Heaven forbid that the ” … FDA should mandate cleanrooms for critical medical device manufacturers … ” You seem to have missed the point of the GMP revision and the intent of FDA oversight in your May editorial.

The six year GMP revision process, authorized by the Safe Medical Device Act of 1990, was an effort by FDA to address two main issues: harmonization with the international quality system requirements (ISO 9001) and reduction of the number of injuries resulting from medical devices with design flaws. After review of years of data from trending MDRs and other sources during the 1980s, FDA found that one of the main reasons for device failure in the field was inadequate design. It took many years for industry and FDA to understand the market forces, which showed by 1989 that a revision was necessary. FDA also wanted to align the new regs with requirements in Europe, Australia, Japan and Canada and to reduce the need for device manufacturers to maintain different quality systems in different markets. Significant input from industry was solicited and incorporated into the new rule.

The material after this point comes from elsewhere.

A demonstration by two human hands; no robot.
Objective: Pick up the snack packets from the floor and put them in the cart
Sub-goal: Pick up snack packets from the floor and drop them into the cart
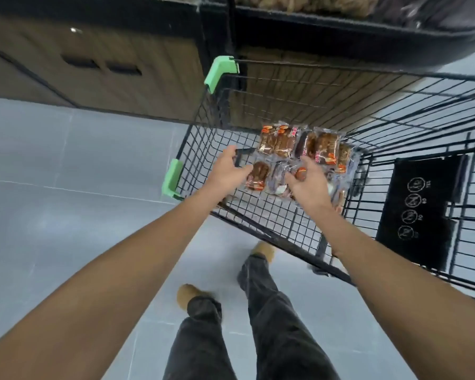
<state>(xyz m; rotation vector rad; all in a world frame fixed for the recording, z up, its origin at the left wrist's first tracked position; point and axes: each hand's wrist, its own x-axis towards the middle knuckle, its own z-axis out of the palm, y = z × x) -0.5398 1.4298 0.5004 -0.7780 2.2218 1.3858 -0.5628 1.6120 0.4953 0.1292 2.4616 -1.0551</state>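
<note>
Several clear snack packets [299,145] with brown cakes and orange-red labels lie in a cluster inside the black wire cart [285,215]. Both my arms reach over the cart's near rim. My left hand [228,168] hovers at the left edge of the cluster, with its fingers apart and its thumb next to the nearest packet [257,175]. My right hand [310,185] is spread flat over the packets on the right side and hides some of them. One more packet edge [337,207] peeks out below my right wrist.
The cart has green corner bumpers [222,72] and a black child-seat flap [420,212] with white pictograms at the right. A wood-panelled shelf base [93,64] and a dark shelf stand behind. My legs and tan shoes [189,296] are on the grey tiled floor.
</note>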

The focus of the new requirements is to offer manufacturers flexibility in deciding how to comply with the new rules. The objectives of controls are explained, and manufacturers have the opportunity to develop their own methods for implementing the requirements. Each manufacturer can select any process, any manufacturing environment, packaging system etc., which can be shown to produce a safe and effective device.

Given these facts, your conclusion that contamination control and cleanroom technology is somehow related to saving human lives seems like a stretch. Yes, controlling the environment is important in the manufacture of sterile devices, but there are a myriad of ways this can be accomplished. And this is the way it should be! Few instances of human harm have been attributed to non-sterile, dirty or otherwise contaminated devices resulting from an improper manufacturing environment. The new design controls will most assuredly reduce the number of human injuries much more effectively than your suggested “FDA mandate.”

The current FDA initiatives to work cooperatively with industry to ensure the safest, most innovative devices for U.S. consumption will accomplish more than restrictive mandates ever would. Let`s hope that continued voluntary cooperation will continue to the benefit of all mankind.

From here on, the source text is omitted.